TASK PROMPT »
The answer must consist of every line below containing "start".

DATASET EXTRACT »
☆ ☆ ☆ ☆ ☆

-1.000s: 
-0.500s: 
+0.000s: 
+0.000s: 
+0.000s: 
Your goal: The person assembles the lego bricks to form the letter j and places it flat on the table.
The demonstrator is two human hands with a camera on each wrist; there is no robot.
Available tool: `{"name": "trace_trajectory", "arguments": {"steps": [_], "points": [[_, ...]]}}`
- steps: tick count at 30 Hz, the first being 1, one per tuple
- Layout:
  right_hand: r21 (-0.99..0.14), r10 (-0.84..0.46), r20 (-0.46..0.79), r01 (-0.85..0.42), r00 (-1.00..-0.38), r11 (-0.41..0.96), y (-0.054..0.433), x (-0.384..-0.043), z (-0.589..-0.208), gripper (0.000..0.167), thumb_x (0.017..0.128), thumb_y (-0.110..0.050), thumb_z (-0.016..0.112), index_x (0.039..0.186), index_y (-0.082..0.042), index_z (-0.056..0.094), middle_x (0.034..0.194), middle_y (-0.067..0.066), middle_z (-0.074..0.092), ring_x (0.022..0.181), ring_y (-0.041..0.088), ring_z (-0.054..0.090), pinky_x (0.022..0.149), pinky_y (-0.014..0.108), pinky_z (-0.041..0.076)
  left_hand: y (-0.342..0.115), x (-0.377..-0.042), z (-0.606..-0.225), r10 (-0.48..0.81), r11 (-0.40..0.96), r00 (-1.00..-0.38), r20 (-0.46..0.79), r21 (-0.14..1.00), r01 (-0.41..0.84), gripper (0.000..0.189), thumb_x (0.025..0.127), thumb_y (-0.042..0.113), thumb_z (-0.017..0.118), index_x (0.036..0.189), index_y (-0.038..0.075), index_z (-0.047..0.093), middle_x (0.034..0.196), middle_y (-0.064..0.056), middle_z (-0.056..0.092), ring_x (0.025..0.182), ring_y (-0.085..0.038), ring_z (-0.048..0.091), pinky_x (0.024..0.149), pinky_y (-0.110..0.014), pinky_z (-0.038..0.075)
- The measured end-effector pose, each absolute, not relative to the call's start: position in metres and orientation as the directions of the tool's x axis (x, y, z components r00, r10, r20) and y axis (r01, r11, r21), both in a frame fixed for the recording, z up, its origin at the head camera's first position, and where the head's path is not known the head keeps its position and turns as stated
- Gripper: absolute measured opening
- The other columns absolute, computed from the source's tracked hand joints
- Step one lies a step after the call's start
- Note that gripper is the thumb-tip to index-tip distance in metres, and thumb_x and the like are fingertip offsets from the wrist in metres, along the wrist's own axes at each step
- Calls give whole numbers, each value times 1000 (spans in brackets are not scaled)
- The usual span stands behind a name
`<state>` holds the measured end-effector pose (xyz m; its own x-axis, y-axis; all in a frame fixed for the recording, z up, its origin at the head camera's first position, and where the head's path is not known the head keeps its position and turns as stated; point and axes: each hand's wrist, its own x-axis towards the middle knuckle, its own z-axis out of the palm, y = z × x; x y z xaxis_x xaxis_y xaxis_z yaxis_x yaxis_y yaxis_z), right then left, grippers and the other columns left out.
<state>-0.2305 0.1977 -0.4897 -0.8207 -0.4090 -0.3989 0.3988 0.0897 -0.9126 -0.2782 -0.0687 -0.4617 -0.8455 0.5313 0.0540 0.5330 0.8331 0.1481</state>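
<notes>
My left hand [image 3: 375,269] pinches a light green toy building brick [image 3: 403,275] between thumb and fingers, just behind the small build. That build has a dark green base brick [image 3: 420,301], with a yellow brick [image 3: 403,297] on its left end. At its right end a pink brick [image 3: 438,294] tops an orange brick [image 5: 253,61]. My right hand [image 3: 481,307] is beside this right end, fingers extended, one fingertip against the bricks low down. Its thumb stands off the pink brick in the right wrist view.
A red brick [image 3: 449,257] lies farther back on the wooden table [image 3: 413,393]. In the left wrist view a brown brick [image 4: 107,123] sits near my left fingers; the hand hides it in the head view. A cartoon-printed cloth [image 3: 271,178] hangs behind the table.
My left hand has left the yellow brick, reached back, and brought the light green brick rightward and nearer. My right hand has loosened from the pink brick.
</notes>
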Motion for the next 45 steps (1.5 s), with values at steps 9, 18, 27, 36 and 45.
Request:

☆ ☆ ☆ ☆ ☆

TASK ANSWER »
- The measured end-effector pose, each absolute, not relative to the call's start: position in metres and orientation as the directions of the tool's x axis (x, y, z components r00, r10, r20) and y axis (r01, r11, r21), both in a frame fixed for the recording, z up, its origin at the head camera's first position, and where the head's path is not known the head keeps its position and turns as stated
- Step one lies a step after the call's start

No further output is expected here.